介護の仕事の頃(2)職場にて

 世界のリーディング企業たる某自動車工場でも、こういうことがあった ── 多数の人が「こうして作業して下さい」と言っているのに、そのやり方で作業をせず、いわば自分勝手に作業をする、という人の存在、そこから起こる様々な事象が。
 エンジンの組み付けで、人の命に直結する大事な仕事であったのに、これでいいのかと私は相当に悩んでしまった。その人は、裏番(交代制勤務だったので、例えばこちらが早出の時、遅出の出勤になる人達を「裏番」と呼んでいた)の上司であった。

 私の持ち場の作業は、チョッとでもホコリが付くとエンジンに支障を来たす、重要な部分であることは、親しくなった多くの先輩たちから教わっていた。そのような大きな責任を伴う場所を任されたことに、私は相応の責任感とやり甲斐を感じていたのだったが。

 いつ・誰がその作業をしたかというのは、製造番号等で分かるようになっていたから、べつにこちらが不良品を出さなければいいのだ、と気楽に考えることができなかった。だってお客様は大金を払ってこのクルマを買うわけで、せっかくの楽しみをガッカリさせたくない。
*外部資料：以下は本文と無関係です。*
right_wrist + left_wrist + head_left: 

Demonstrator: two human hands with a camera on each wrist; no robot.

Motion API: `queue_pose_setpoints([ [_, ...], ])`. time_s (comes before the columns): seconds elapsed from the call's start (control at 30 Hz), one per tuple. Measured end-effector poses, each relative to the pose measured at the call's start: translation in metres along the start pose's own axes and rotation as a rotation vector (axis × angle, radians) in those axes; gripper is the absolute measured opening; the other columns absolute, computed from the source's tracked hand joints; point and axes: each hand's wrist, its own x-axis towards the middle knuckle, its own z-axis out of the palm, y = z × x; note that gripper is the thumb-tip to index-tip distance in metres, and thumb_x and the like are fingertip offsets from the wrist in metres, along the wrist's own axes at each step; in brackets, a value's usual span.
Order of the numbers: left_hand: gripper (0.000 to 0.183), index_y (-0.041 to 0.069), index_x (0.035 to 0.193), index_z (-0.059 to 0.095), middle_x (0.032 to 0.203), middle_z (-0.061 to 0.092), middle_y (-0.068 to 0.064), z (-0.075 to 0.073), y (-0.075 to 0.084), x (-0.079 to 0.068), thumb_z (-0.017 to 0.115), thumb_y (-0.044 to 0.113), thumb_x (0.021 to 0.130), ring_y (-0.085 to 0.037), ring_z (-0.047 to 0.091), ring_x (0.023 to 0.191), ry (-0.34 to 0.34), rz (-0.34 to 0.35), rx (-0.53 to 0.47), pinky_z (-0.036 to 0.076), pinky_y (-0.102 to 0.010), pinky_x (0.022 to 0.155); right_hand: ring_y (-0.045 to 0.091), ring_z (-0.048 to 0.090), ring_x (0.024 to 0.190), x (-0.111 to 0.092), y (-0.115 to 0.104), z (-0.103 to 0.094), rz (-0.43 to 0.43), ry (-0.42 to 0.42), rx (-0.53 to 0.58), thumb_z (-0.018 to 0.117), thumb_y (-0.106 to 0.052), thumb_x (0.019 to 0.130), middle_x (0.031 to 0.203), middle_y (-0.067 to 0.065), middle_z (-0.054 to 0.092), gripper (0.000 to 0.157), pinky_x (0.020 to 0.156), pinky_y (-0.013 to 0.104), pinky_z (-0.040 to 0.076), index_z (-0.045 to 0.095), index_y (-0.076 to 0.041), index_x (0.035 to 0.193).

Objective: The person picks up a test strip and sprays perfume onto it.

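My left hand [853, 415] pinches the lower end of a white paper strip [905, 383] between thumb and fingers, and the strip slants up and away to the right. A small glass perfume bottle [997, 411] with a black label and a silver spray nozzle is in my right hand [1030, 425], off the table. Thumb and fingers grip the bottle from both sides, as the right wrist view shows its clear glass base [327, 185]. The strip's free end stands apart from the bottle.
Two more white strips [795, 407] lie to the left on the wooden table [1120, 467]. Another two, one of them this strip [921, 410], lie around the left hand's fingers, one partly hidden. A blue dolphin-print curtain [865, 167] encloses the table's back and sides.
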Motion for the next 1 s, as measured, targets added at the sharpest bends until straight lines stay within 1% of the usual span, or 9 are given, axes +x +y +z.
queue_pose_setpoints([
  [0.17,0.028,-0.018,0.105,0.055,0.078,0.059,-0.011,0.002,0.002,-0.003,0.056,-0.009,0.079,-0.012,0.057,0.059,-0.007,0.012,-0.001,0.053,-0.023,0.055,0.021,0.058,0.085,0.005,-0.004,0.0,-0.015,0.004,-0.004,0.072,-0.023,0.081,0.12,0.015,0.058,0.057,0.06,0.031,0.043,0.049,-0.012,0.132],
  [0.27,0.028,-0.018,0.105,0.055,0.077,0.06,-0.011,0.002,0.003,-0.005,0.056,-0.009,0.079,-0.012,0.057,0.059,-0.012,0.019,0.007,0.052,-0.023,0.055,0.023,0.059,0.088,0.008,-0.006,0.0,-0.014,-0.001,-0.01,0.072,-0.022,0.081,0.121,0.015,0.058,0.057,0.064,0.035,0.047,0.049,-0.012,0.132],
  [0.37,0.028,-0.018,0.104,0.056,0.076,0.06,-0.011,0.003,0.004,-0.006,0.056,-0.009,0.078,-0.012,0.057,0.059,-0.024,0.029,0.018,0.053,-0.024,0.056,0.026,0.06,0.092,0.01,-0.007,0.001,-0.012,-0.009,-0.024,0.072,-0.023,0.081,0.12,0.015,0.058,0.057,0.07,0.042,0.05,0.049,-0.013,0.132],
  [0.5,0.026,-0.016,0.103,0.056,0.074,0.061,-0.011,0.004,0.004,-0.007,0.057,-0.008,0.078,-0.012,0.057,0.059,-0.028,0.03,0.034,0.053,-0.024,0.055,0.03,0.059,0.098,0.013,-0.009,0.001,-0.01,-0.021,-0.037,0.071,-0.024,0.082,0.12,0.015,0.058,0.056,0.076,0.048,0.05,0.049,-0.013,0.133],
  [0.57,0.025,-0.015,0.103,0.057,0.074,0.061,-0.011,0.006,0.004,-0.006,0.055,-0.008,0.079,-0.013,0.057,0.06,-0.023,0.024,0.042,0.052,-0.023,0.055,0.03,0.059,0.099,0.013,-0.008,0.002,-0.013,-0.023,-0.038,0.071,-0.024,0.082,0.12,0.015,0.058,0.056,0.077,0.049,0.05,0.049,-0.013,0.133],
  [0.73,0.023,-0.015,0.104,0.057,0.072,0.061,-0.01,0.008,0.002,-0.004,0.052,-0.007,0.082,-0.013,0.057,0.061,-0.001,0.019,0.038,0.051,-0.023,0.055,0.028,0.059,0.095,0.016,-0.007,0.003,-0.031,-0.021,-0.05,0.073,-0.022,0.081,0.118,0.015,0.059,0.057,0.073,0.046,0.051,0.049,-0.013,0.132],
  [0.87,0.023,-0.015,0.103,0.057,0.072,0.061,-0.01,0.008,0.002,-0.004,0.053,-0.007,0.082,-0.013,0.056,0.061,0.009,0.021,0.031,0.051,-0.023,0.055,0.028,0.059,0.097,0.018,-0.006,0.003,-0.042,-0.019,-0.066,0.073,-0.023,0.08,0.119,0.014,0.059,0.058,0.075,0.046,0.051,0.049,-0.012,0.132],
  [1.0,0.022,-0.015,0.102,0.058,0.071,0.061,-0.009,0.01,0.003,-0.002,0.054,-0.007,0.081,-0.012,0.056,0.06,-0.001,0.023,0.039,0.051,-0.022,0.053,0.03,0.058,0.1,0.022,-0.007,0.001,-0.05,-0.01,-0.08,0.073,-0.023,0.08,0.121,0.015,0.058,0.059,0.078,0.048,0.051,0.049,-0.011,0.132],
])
 それに工場でいつ・誰が作業したかなんて、お客さんには関係がないことで、あくまでも「不良品を出さない」ことが、従業員の一致する目的である筈だと信じていたからだった。
 結局、裏番は裏番、こちらはこちらのやり方でやっていたのだが…

 これと同じような現象は、現在の私の勤めである介護の現場にもある。
 根元をたどれば、人はひとりひとり違う、というところに行き着く。おむつ交換、移乗(車椅子からベッドに移すなど)の仕方ひとつ取っても、皆、やり方が違うのだ。必竟、「この自分のやり方でホントウにいいのか」という疑問が生じることになる。

 だが、結局のところ、介護される立場の人の心持ちに立って、こちらとしては作業をするしかないのだ。そして人の立場に立つということは、それ自体に恣意、自分の思い込みの領域と無関係ではあり得ない。
 私にとって2つめの介護施設での就労である。前職場では、入居者さんとのコミュニケーションが重んじられている傾向があって、その点は私は一定の評価(!)をされていたようだった。
 1日中、ほとんど喋らず、黙って座っている認知症の方々に対して、話し掛け、会話をした方がよろしかろうと思い、そうしていた。

 だが、今回の施設では、ほとんどスタッフは入居者さんに話し掛けない。むしろ、スタッフどうしのコミュニケーションを重んじているかのようである。まあ、私は新人だし、郷に入れば郷に従え、でしばらく行くしかないのだが。
 とにかく覚えることが沢山ある。正誤表はない。周囲に合わせつつ、自分が自分として、よかれと思うことをやっていくことは、どんな職場にも通ずることのようである。